# TASK REQUIREMENTS:
The material must be copied out exactly, line for line.

──────────

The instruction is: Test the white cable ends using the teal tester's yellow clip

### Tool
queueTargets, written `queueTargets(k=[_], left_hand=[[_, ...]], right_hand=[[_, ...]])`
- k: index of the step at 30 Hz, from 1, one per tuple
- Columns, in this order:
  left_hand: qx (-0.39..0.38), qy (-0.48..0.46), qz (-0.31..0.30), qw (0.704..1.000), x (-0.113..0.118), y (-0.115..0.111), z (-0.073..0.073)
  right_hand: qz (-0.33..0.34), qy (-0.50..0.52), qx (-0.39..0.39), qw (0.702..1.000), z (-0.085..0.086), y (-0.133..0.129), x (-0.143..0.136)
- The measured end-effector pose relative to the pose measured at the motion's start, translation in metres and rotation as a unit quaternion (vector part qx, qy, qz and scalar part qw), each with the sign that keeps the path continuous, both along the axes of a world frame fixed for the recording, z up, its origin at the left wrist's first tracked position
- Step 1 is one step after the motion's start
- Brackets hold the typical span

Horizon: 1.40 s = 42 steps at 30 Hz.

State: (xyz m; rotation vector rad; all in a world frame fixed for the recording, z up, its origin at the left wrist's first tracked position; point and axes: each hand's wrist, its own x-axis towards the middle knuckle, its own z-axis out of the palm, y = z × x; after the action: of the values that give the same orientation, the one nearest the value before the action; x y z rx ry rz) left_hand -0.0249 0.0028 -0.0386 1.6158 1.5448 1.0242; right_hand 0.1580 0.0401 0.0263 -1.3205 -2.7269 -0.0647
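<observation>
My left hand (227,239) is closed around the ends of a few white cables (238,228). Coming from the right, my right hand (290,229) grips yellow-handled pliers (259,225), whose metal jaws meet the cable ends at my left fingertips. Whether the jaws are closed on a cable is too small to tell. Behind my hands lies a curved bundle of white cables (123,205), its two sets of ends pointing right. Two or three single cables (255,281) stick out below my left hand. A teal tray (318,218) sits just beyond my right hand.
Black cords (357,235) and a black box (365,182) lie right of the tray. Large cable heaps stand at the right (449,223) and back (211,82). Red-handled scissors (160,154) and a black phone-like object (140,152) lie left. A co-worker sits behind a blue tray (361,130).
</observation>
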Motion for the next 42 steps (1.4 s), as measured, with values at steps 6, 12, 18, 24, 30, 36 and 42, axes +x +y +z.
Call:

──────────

# ANSWER SPACE:
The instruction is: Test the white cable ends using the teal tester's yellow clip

### Tool
queueTargets, written `queueTargets(k=[_], left_hand=[[_, ...]], right_hand=[[_, ...]])`
- k: index of the step at 30 Hz, from 1, one per tuple
- Columns, in this order:
  left_hand: qx (-0.39..0.38), qy (-0.48..0.46), qz (-0.31..0.30), qw (0.704..1.000), x (-0.113..0.118), y (-0.115..0.111), z (-0.073..0.073)
  right_hand: qz (-0.33..0.34), qy (-0.50..0.52), qx (-0.39..0.39), qw (0.702..1.000), z (-0.085..0.086), y (-0.133..0.129), x (-0.143..0.136)
- The measured end-effector pose relative to the pose measured at the motion's start, translation in metres and rotation as a unit quaternion (vector part qx, qy, qz and scalar part qw), each with the sign that keeps the path continuous, both along the axes of a world frame fixed for the recording, z up, its origin at the left wrist's first tracked position
- Step 1 is one step after the motion's start
- Brackets hold the typical span

Horizon: 1.40 s = 42 steps at 30 Hz.

State: (xyz m; rotation vector rad; all in a world frame fixed for the recording, z up, its origin at the left wrist's first tracked position; point and axes: each hand's wrist, its own x-axis towards the middle knuckle, its own z-axis out of the palm, y = z × x; after the action: of the values that give the same orientation, the one nearest the value before the action; x y z rx ry rz) left_hand -0.0249 0.0028 -0.0386 1.6158 1.5448 1.0242; right_hand 0.1580 0.0401 0.0263 -1.3205 -2.7269 -0.0647
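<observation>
My left hand (227,239) is closed around the ends of a few white cables (238,228). Coming from the right, my right hand (290,229) grips yellow-handled pliers (259,225), whose metal jaws meet the cable ends at my left fingertips. Whether the jaws are closed on a cable is too small to tell. Behind my hands lies a curved bundle of white cables (123,205), its two sets of ends pointing right. Two or three single cables (255,281) stick out below my left hand. A teal tray (318,218) sits just beyond my right hand.
Black cords (357,235) and a black box (365,182) lie right of the tray. Large cable heaps stand at the right (449,223) and back (211,82). Red-handled scissors (160,154) and a black phone-like object (140,152) lie left. A co-worker sits behind a blue tray (361,130).
</observation>
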Motion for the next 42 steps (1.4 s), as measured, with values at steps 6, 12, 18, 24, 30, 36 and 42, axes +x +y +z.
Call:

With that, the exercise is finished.